WHAT YOU ARE ASKED TO DO
Of all the entries below, only the lines from the one with "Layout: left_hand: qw" up to and including the one with "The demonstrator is" are to be duplicated exactly.

+++++

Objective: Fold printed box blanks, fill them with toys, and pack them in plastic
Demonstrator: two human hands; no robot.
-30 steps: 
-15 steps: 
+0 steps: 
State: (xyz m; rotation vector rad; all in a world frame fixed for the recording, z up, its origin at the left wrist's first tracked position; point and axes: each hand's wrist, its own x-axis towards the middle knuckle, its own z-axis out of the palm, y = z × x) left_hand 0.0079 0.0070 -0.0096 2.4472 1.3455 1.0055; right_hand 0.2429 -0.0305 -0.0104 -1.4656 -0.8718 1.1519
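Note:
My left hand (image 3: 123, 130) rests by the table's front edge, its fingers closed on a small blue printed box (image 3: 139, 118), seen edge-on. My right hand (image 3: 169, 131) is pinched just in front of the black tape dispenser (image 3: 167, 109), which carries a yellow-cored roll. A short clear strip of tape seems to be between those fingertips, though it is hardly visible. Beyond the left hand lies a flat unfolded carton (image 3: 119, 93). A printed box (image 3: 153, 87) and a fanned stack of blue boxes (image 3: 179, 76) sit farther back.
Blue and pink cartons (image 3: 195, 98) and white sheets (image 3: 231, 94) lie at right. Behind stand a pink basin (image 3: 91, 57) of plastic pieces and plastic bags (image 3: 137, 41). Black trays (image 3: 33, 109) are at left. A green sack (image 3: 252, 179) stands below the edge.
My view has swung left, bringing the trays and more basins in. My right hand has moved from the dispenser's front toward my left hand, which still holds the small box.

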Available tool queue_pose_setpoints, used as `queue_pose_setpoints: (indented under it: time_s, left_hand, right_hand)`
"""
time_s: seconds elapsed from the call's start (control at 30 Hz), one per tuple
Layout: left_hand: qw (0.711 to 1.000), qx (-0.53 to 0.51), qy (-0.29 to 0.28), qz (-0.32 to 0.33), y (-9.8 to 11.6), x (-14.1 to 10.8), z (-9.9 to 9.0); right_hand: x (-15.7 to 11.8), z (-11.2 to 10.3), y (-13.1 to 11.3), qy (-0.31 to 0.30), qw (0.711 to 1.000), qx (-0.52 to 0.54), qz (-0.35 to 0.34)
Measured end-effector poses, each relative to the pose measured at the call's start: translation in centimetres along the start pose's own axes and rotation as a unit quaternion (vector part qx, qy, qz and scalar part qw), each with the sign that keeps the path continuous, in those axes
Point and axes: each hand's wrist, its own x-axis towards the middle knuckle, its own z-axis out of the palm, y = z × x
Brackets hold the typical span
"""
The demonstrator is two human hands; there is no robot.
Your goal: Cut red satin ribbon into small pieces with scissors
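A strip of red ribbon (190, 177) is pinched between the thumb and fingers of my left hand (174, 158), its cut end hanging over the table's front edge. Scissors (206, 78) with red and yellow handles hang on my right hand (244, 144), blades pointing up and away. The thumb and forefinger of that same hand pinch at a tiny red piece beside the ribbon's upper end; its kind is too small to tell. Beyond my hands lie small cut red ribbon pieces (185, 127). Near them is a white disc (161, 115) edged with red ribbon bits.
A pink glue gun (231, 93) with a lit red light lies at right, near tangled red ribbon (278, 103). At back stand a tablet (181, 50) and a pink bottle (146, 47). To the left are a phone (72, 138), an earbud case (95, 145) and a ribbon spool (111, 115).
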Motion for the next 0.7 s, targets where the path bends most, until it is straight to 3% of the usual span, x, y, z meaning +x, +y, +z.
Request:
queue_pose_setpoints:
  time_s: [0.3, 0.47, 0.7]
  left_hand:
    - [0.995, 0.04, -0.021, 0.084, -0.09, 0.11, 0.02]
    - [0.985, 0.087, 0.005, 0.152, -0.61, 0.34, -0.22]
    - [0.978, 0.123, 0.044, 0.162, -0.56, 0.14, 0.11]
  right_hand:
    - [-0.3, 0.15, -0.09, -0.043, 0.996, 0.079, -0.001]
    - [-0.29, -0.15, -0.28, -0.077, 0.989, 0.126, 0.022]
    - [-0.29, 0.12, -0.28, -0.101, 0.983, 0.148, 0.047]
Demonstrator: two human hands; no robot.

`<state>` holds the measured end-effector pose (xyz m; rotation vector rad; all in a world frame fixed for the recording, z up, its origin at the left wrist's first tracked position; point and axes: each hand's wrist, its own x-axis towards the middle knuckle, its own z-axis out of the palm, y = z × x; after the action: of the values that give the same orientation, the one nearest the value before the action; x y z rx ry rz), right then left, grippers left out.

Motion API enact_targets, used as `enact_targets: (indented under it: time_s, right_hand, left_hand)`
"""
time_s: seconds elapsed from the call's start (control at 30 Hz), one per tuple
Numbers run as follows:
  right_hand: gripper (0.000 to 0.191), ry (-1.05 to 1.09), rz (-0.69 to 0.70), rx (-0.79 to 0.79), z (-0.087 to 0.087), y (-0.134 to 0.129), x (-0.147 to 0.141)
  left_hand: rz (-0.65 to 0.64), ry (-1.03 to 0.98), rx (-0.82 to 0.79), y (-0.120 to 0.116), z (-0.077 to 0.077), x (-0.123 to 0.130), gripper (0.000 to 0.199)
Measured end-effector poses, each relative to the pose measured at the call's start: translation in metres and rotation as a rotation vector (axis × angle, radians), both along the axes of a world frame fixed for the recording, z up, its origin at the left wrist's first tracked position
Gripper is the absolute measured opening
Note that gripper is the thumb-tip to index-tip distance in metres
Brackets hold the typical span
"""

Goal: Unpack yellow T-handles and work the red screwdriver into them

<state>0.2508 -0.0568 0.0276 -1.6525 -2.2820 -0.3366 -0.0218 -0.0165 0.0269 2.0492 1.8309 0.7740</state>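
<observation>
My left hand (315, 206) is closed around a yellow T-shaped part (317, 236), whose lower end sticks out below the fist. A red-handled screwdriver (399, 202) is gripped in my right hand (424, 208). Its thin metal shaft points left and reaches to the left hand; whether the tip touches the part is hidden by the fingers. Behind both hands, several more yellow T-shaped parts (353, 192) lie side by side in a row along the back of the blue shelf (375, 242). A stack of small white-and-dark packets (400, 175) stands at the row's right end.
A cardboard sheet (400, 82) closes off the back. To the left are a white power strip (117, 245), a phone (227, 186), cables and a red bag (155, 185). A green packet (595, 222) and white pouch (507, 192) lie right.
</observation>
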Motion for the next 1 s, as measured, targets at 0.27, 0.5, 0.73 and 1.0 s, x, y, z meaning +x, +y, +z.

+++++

PROBLEM SOLUTION
Layout: left_hand: qw (0.711 to 1.000), qx (-0.53 to 0.51), qy (-0.29 to 0.28), qz (-0.32 to 0.33), y (-9.8 to 11.6), x (-14.1 to 10.8), z (-9.9 to 9.0); right_hand: x (-15.7 to 11.8), z (-11.2 to 10.3), y (-13.1 to 11.3), qy (-0.31 to 0.30), qw (0.711 to 1.000), qx (-0.52 to 0.54), qz (-0.35 to 0.34)
Measured end-effector poses, each relative to the pose measured at the call's start: translation in centimetres along the start pose's own axes and rotation as a unit quaternion (vector part qx, qy, qz and scalar part qw), each with the sign that keeps the path continuous, in those axes
Point and axes: each hand's wrist, its own x-axis towards the middle knuckle, its own z-axis out of the palm, y = z × x
Brackets hold the typical span
"""
The demonstrator is two human hands; there is no robot.

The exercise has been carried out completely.